May 12, 2009

Real Enough

It was a dark and stormy night… I'm sitting in a nice G1000-equipped Cessna 172 on runway 15 at Martin State airport (KMTN), ready for takeoff. It's night time, and there are flashes of lightning illuminating the runway every ten seconds or so. Sitting there I reflect that a dozen or more years ago I sailed the Chesapeake — somewhere out there in the impenetrable darkness a few hundred metres off the departure end of the runway I'm on — for a week on a small sailboat based near Baltimore. Somewhere I still have the Approaches to Baltimore Harbor maritime chart that advises mariners to contact Martin State tower on VHF channel 16 if they'll be transiting the area off the end of the runway and they have a mast or superstructure higher than about 36'. I knew I'd heard of this place before.
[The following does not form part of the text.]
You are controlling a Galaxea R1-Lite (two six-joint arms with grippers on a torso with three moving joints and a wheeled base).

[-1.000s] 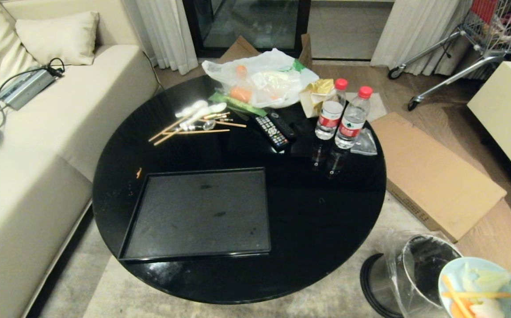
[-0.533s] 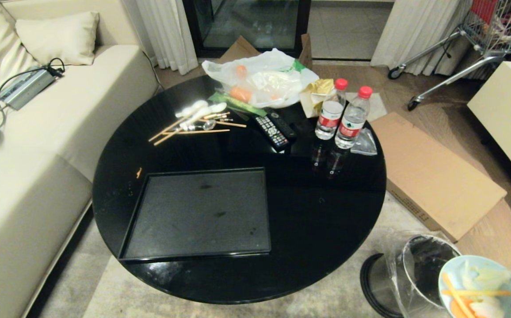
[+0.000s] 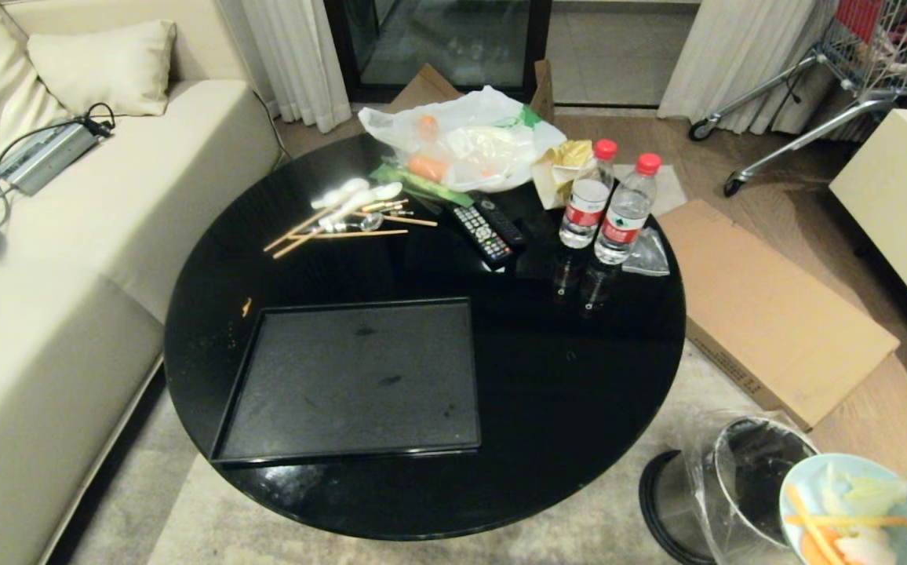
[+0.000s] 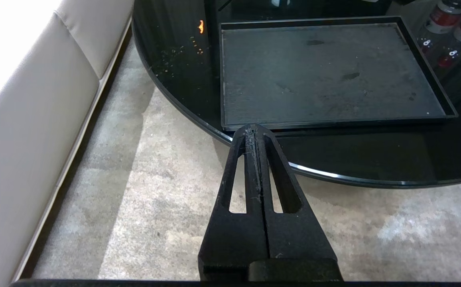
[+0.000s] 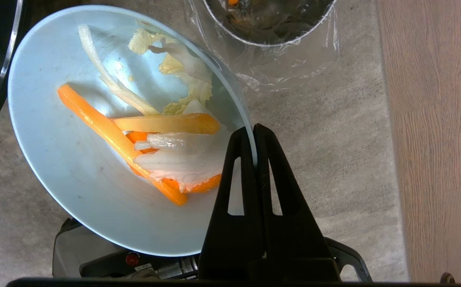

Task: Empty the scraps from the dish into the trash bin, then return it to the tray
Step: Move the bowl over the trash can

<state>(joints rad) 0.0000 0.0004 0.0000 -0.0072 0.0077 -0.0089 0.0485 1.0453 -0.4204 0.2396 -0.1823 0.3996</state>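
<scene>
dish point(image 5: 75, 191) holding scraps point(image 5: 150, 135), tray point(image 3: 351, 380) bare

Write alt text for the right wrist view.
The right gripper pinches the rim of a pale blue dish, tilted, holding orange carrot strips and pale vegetable peelings. Beyond it stands the bag-lined metal trash bin on grey carpet, with wooden floor alongside.

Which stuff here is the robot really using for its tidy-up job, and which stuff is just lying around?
For the job:
- dish, pinched by the right gripper
- scraps in it
- trash bin
- tray

Just lying about:
- water bottles
- remote controls
- chopsticks
- carrot bag
- cardboard
</scene>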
More flashes of lightning. Good thing this isn't for real — I'm sitting at the California Airways certified G1000 sim again — but the pre-takeoff tension I always feel on IMC departures feels real enough. For me the transition to IMC out of visual flying immediately after takeoff is always by far the hardest part of real-world IFR flying, mostly because you're typically still getting a feeling for everything at that point — aircraft trim, ATC requests, slightly-unfamiliar instrument layout, orientation, etc. — and in cases like mine, you're a little rusty (I'm sure this is less a problem for the well-practiced out there). At least when you hit IMC on an approach or in cruise your aircraft is (hopefully!) well-trimmed, you're comfortable with the instruments, you've had time to get familiar with things, etc. (in fact, descent into benign IMC in those conditions is something I absolutely love).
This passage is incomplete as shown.